Problem to solve:
Please repeat nothing except the lines from the one containing "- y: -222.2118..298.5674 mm" through the end of the records, exactly and without pictures.

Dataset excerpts
§

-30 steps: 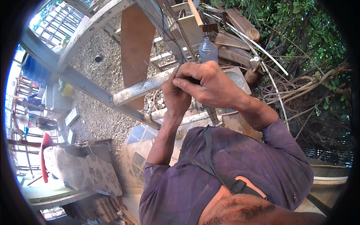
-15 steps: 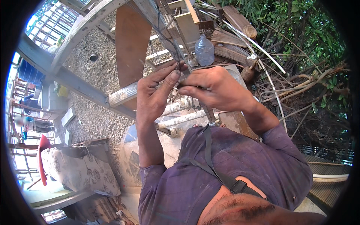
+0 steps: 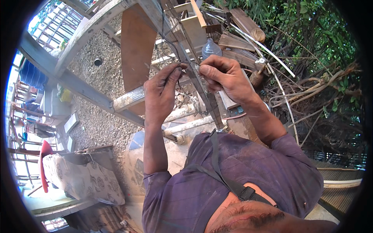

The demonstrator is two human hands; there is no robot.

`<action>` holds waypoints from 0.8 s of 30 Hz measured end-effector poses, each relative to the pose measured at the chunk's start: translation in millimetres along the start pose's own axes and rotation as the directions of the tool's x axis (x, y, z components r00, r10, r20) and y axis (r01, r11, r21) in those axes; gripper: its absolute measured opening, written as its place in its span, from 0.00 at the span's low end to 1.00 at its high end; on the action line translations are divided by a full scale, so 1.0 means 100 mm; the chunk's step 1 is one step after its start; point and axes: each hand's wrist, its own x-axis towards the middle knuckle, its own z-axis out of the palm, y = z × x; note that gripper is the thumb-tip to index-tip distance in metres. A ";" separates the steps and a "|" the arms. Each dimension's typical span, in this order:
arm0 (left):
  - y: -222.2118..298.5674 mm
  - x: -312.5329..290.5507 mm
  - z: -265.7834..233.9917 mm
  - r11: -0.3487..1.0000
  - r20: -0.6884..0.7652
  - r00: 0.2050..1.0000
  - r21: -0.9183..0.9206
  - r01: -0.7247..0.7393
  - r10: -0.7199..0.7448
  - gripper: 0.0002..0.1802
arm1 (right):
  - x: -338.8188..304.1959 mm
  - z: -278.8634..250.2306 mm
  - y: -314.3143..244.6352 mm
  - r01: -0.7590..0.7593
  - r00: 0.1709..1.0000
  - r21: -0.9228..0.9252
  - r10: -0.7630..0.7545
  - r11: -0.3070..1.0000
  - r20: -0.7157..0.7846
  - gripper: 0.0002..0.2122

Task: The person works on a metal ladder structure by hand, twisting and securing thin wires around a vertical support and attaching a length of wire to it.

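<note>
My left hand [image 3: 162, 84] pinches a thin dark wire [image 3: 169, 43] between thumb and fingertips. From there the wire runs up along a weathered grey post [image 3: 206, 99], and a short dark length hangs beneath my fingers. On the other side of the post, my right hand [image 3: 228, 77] is closed, thumb pressed against the curled forefinger. What it pinches, if anything, is too small to make out. The two hands are a short gap apart, both at the post.
A curved brown board [image 3: 136, 46] stands behind a grey frame beam [image 3: 83, 91]. Beyond the post are a clear plastic jug [image 3: 211, 50], stacked timber [image 3: 237, 54] and white pipes [image 3: 281, 66]. At left, a patterned cloth [image 3: 83, 176] covers something; people appear blurred at the far left.
My right hand has moved right and slightly up, away from my left hand, uncovering more of the post. My left hand keeps its pinch on the wire, almost in place.
</note>
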 end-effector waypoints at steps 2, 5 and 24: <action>-0.02 -0.08 0.09 0.994 -0.035 0.995 -0.061 0.092 -0.094 0.09 | -0.10 0.09 -0.21 -0.075 0.997 -0.076 0.075 0.994 -0.011 0.07; -0.13 -0.07 0.25 0.993 -0.124 0.986 -0.003 -0.116 0.115 0.08 | -0.14 0.23 -0.29 0.200 0.978 -0.346 -0.165 0.917 0.127 0.06; 0.29 -0.14 -0.30 0.992 0.278 0.960 -0.104 0.074 -0.042 0.29 | -0.08 0.51 -0.14 0.432 0.885 -0.851 -0.323 0.301 0.335 0.07</action>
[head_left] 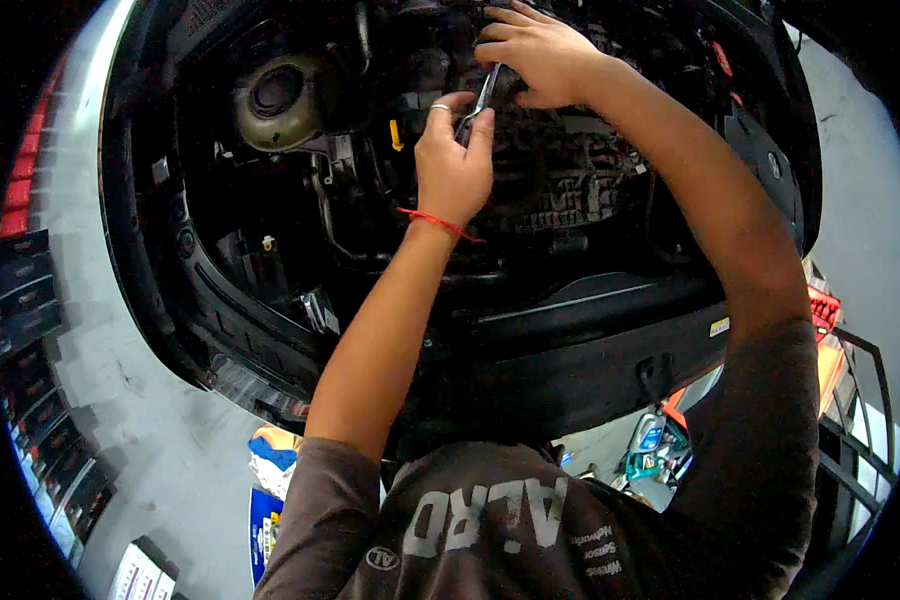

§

Your response:
  - y: -222.2118..298.5674 mm
  - x: -312.5329..290.5507 mm
  - z: -265.7834..233.9917 mm
  - r11: -0.3487..1.0000
  - r20: -0.6884..0.7652
  - r00: 0.2050..1.0000
  - r21: -0.9183..0.9206
  - r01: -0.7247..0.7393
  - r10: -0.7199..0.7448
  - gripper: 0.0002..0.1802
arm1 (right):
  - x: -338.8188..304.1959 mm
  - z: -278.8634..250.2306 mm
  - y: -314.3143..244.6352 mm
  - r01: -0.7590..0.7593
  - r00: 0.1709..1.0000
  - r21: -0.9228..0.9252
  - r10: -0.7630..0.7545
  - r11: -0.3070..1.0000
  - r20: -0.7157..0.7846
  - gripper: 0.0002..0.2122

Task: The person works on a metal ladder structure by hand, twisting and securing thin wires around a vertical support and attaching a length of wire to it.

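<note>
My left hand [image 3: 162, 84] pinches a thin dark wire [image 3: 169, 43] between thumb and fingertips. From there the wire runs up along a weathered grey post [image 3: 206, 99], and a short dark length hangs beneath my fingers. On the other side of the post, my right hand [image 3: 228, 77] is closed, thumb pressed against the curled forefinger. What it pinches, if anything, is too small to make out. The two hands are a short gap apart, both at the post.
A curved brown board [image 3: 136, 46] stands behind a grey frame beam [image 3: 83, 91]. Beyond the post are a clear plastic jug [image 3: 211, 50], stacked timber [image 3: 237, 54] and white pipes [image 3: 281, 66]. At left, a patterned cloth [image 3: 83, 176] covers something; people appear blurred at the far left.
My right hand has moved right and slightly up, away from my left hand, uncovering more of the post. My left hand keeps its pinch on the wire, almost in place.
</note>
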 end-effector waypoints at steps 2, 5 and 24: <action>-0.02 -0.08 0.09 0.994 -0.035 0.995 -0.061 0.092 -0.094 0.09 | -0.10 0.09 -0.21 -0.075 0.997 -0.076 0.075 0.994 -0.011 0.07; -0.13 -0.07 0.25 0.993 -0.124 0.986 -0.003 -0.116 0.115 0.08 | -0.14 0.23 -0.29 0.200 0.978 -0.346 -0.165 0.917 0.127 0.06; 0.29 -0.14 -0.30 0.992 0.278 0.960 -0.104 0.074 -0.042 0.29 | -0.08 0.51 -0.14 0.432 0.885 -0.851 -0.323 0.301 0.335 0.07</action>
[head_left] 

There is no more to the answer.